MHCD_GIETV1
Description
Creation of Handwritten Marathi Simple Character Dataset by Data Collection, Annotation, Bounding Box, Threshold, Augmented and creating images of equal size for research purpose Marathi Simple character (bara_kadhi) dataset consists of Annotate data that consists of 24, 040 simple character examples of image data. The original scanned images from Handwritten Character were re-sized and normalized to fit in a 128x128 pixel box while preserving their aspect ratio. Four folders are available: • Original Images consists of 6,010 • Grayscale Images consists of 6,010 • Binary Images consists of 6,010 • Inverted Images consists of 6,010
Files
Steps to reproduce
The data was collected from different ages group of people including student from Primary, High School and Colleges where the students were given a A4 size paper to write the simple bara_kadhi in their own hand writing so that we can predict the handwritten characters of the people.

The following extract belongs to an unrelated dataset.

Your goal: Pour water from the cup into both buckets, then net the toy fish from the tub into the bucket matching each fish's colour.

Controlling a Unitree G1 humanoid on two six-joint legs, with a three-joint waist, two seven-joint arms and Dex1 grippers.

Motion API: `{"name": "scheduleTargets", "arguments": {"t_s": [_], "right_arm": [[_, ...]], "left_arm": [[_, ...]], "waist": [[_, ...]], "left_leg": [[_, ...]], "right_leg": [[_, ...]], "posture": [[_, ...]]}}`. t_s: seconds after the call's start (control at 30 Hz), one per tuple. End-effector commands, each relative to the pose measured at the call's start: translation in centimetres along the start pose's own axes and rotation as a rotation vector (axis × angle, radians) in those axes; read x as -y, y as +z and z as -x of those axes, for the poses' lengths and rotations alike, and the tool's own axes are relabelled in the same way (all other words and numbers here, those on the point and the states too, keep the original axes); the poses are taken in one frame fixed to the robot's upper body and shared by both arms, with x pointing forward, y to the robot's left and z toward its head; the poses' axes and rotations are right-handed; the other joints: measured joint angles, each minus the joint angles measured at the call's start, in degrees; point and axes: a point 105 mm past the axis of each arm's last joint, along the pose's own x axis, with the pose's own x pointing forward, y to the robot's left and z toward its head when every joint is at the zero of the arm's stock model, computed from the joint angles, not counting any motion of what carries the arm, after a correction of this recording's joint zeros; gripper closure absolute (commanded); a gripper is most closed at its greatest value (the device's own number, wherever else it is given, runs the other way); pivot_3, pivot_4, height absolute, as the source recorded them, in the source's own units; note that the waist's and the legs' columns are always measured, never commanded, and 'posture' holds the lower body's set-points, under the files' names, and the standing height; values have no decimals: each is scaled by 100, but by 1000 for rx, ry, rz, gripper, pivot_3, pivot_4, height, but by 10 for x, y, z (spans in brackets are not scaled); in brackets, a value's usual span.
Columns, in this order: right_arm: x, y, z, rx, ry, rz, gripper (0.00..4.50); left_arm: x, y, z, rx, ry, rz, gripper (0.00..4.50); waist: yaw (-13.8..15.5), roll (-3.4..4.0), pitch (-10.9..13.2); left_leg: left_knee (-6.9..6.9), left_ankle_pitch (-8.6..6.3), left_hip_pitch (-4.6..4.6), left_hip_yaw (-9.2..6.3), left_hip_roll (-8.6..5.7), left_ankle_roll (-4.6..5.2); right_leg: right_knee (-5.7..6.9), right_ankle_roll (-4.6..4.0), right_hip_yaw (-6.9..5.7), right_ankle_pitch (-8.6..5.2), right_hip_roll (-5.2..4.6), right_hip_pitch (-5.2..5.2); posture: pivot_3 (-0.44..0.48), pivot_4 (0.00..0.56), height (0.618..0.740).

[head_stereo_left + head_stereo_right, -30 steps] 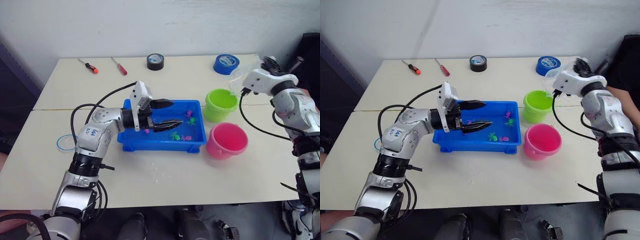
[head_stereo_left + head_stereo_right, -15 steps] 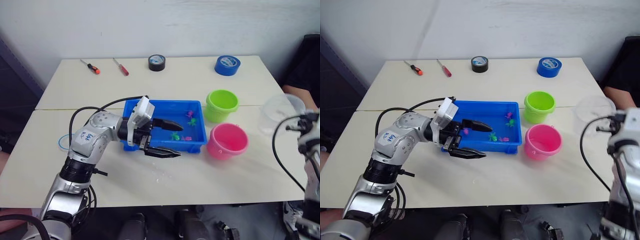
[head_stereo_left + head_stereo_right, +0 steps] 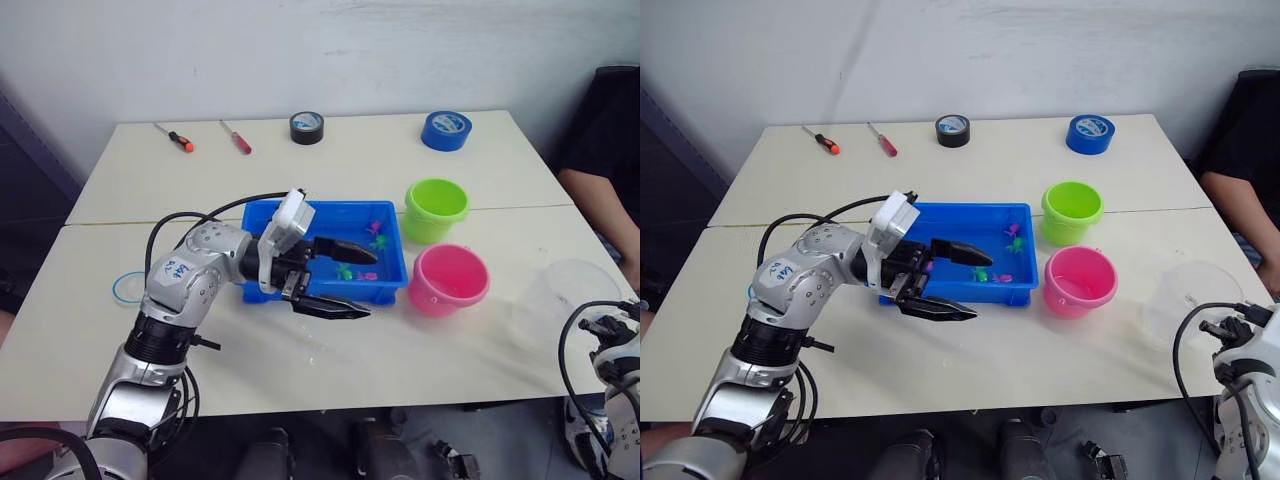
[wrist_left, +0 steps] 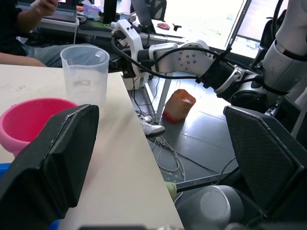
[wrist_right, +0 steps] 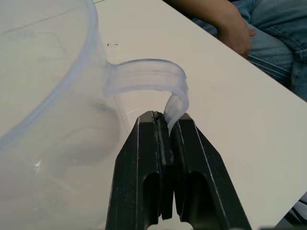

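Holding toy fish (image 3: 358,272), blue tub (image 3: 330,292), cup (image 3: 1188,300) upright

clear plastic cup (image 5: 53,120), matt table (image 3: 400,350)

Robotics lab or workshop, not a home. Plain white wall behind a pale table (image 3: 330,350) made of two pushed-together tops. Tools lie at the far edge: two screwdrivers (image 3: 174,137), a black tape roll (image 3: 307,127), a blue tape roll (image 3: 447,130). The left wrist view shows another robot arm (image 4: 192,60) with cables beyond the table edge, monitors (image 4: 261,21) on desks, a grey tiled floor. A seated person (image 3: 600,195) in jeans sits at the right side.
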Motion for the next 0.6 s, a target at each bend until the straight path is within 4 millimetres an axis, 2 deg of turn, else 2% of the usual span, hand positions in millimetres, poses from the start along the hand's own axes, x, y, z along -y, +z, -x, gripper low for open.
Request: {"name": "scheduleTargets", "arguments": {"t_s": [0.03, 0.07, 0.1, 0.13, 0.2, 0.3, 0.33, 0.37, 0.43, 0.6], "right_arm": [[0, 0, -2, 20, 1, -16, 4461], [1, -2, -2, 14, 2, -15, 4461], [2, -4, -3, 6, -1, -21, 4114], [4, -6, -3, -1, -5, -25, 3633], [9, -7, -3, -6, -16, -24, 2997], [16, -9, 2, -19, -41, 9, 1693], [17, -9, 5, -28, -47, 33, 1387], [19, -7, 12, -32, -53, 53, 589], [20, 3, 25, -15, -52, 80, 35], [13, 35, 52, 52, -2, 199, 35]], "left_arm": [[1, 12, -1, 22, -9, -50, 0], [1, 12, -2, 23, -5, -49, 0], [0, 12, -2, 23, -1, -31, 0], [-1, 13, -3, 25, 3, -19, 0], [-3, 15, -3, 32, 9, -8, 0], [-3, 18, -3, 38, 10, -8, 0], [-4, 18, -3, 37, 10, -8, 0], [-4, 18, -2, 32, 10, -11, 0], [-5, 18, -1, 29, 11, -13, 0], [-7, 16, -3, 33, 5, -8, 0]], "waist": [[2, 0, 0], [3, 0, 0], [3, 0, 0], [3, 0, 0], [5, 0, 0], [10, 0, 0], [12, 0, 0], [12, 0, 0], [10, 1, 0], [11, 7, -4]], "left_leg": [[0, 0, 0, 0, 0, 0], [0, 0, 0, 0, -1, 0], [0, 0, 0, 1, -1, 0], [0, 0, 0, 1, -2, 0], [0, 0, -1, 1, -2, 0], [0, 0, -1, 0, -2, 1], [0, 0, -1, 0, -2, 1], [0, -1, -1, -1, -2, 1], [-1, 0, -2, -1, -1, 1], [-1, -1, -2, -2, -3, 1]], "right_leg": [[0, 0, 0, 0, 0, 0], [-1, 0, 0, 0, -1, 0], [-1, 0, 0, 0, -2, 0], [-1, 0, 1, 0, -2, 1], [-1, 0, 0, 0, -2, 0], [-2, 0, 0, 0, -2, 0], [-2, 0, 0, 0, -2, 0], [-2, 0, 0, 0, -2, 0], [-4, 0, 0, 0, -2, 0], [-4, 0, 1, 0, -3, 2]], "posture": [[0, 150, 736], [0, 150, 736], [0, 150, 736], [0, 150, 736], [0, 150, 736], [0, 150, 736], [0, 150, 736], [0, 150, 736], [0, 150, 736], [0, 150, 736]]}}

Then the images where annotated and classes were defined using online tools of annotation. The classes and their respective images where then used to extract data using matlab to get annotate images into different folders. Pre-processing techniques were then implemented to resize and have exact pixel size of 128 by 128 pixel for further evaluation. At last, depending on the size of the data, more augmented images were created keeping in mind the aspect ratio for prediction and training our convolution neural network. Finally, we went ahead with binarization, Gray scaling and inverted images technique for future research work. This dataset will help the research scholars and data scientist who want to deep dive in Marathi Character Recognition.